Tuohy could recite his compositions from memory and regularly did. This made him immensely popular in a country short on entertainment.

“There was nothing Mike liked better than to recite at a party or a dance,” said one pioneer. “When Mike got ready to recite one of his poems, if a pin would drop—and Mike had ears like a black bear—he’d stop right there and call for quiet. Everything had to be absolutely quiet so Mike could put all his expression, everything, into what he was saying.”

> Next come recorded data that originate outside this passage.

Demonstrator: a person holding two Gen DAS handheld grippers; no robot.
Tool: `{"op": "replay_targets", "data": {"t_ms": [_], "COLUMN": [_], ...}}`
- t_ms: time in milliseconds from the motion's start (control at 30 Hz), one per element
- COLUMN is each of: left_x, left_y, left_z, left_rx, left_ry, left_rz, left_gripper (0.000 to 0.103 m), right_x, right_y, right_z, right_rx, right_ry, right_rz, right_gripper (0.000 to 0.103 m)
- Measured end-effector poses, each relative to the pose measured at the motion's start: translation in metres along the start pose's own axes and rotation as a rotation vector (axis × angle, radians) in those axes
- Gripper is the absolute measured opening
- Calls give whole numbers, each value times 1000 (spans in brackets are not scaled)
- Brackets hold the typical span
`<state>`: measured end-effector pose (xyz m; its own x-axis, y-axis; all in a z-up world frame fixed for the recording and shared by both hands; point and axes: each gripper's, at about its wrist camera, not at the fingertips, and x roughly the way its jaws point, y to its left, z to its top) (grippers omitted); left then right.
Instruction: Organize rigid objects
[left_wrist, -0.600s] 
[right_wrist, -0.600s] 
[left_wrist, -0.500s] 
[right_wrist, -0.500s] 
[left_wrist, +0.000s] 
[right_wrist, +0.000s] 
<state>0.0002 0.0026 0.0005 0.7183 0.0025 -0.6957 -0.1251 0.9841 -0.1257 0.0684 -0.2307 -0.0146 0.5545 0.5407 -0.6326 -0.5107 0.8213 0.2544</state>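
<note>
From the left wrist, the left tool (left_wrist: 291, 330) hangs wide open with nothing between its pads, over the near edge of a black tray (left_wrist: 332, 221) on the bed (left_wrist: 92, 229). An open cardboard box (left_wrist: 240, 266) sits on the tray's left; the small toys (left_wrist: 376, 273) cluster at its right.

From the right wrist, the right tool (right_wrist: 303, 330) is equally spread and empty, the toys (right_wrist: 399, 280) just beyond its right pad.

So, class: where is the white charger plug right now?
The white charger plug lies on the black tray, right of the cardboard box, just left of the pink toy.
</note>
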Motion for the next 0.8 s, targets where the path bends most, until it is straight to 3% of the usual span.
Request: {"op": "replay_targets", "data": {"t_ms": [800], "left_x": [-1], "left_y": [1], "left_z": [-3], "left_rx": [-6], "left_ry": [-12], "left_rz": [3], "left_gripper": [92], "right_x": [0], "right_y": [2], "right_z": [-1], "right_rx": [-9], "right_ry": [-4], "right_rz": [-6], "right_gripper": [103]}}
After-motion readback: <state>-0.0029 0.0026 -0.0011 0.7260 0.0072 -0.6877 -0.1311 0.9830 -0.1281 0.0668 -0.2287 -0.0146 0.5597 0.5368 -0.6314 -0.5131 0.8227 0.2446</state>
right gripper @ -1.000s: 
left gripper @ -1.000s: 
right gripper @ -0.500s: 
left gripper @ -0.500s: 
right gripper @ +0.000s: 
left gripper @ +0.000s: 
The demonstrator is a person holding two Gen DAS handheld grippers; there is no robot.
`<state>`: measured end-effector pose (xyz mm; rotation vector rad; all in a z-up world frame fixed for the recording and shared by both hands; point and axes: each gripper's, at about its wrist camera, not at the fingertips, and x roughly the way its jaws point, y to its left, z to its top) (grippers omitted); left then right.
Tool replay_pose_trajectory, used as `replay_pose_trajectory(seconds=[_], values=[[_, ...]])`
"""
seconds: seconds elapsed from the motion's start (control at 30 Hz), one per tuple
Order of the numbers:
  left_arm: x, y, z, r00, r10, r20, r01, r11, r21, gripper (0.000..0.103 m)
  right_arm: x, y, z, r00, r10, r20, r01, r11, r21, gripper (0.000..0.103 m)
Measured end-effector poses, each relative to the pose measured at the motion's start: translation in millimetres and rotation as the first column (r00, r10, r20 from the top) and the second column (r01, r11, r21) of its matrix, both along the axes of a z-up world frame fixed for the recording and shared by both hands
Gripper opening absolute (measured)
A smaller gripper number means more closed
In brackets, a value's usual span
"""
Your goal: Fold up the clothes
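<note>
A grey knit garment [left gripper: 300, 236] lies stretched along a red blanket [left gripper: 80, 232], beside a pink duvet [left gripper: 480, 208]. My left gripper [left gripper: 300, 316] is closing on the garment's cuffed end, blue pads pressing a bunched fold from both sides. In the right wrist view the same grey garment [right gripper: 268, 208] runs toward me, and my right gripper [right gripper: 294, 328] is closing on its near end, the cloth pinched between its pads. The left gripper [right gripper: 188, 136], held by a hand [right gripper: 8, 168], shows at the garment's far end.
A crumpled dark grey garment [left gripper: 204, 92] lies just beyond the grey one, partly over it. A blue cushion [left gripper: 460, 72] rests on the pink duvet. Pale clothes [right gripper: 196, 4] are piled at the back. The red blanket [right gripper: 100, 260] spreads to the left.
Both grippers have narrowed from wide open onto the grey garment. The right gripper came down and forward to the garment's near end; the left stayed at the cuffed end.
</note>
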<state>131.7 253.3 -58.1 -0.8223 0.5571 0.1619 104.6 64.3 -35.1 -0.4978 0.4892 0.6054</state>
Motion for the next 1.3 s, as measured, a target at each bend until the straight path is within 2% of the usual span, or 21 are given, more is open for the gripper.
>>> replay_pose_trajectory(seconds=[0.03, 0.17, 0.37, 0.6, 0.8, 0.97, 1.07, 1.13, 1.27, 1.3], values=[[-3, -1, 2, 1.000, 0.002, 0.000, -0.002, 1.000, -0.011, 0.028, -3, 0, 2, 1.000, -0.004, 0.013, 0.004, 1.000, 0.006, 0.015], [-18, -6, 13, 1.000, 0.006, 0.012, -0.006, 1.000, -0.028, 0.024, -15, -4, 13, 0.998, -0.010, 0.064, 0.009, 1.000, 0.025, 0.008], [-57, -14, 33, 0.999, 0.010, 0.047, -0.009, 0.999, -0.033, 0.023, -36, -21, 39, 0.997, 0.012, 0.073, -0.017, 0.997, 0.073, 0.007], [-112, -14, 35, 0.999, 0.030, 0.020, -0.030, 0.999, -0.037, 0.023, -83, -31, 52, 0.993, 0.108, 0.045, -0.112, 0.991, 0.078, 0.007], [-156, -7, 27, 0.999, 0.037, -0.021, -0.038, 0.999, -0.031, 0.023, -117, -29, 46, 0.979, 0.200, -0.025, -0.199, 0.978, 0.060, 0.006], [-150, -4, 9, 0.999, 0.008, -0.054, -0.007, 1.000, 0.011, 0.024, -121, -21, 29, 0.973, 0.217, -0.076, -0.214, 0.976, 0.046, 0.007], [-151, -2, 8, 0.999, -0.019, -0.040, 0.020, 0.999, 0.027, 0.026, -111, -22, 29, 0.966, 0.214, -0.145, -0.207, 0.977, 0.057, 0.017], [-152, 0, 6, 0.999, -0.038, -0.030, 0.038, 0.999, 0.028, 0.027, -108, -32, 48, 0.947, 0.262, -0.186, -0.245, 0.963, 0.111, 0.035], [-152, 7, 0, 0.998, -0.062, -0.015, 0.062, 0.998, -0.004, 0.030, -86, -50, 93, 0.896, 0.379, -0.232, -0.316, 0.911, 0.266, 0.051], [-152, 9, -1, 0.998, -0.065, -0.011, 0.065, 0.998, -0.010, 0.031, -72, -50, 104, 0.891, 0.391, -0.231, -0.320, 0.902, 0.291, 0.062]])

Yet even people starved for culture could take only so much of Tuohy’s ballads, some of which had more than two hundred verses. His most famous poem, The Hazelton Trail, made mention of almost every settler in the region, and was a staple at community events. But it was long—so long that the master of ceremonies at an old-timers’ banquet in 1944 limited Tuohy’s recitation of it to 150 verses. The author, according to those in attendance, was not impressed.

Few of Tuohy’s original compositions survive, but those that do are testament to his intelligence and literary skills. He had fans across the North. The Observer and the Smithers Interior News regularly reported on his “engagements,” referring to him as “the Walt Whitman of the Lakes District” and “the Poet of the Trails.”

“The 480 acres owned by Mike Tuohy shows that although Mike is the poet of the district, his rhyme-making has never interfered with the improvement of the land,” wrote the Interior News in March 1921. “However, he is anxious to spend a summer in the big hills, where he can consult the Muses, annoyed by no one, and with a boon companion who will have sense enough to smoke and keep quiet; where, as Mike puts it, ‘the silence can be distilled.’”

Ill health forced Tuohy to sell his ranch in Tatalrose and relocate to a small cabin in Burns Lake, where he continued to write poetry and remained a familiar figure in the community. Members of the local Elks Lodge held him in such high regard that they smuggled him out of Burns Lake Hospital in August 1948 so he could watch a baseball game.

The “Poet of the Trails” died in the Allco Infirmary at Haney, BC, on Sunday, April 3, 1949. His mortal remains lie in the Maple Ridge Cemetery, but his soul lives on in his poetry. Somewhere, he and Service are still holding audiences spellbound.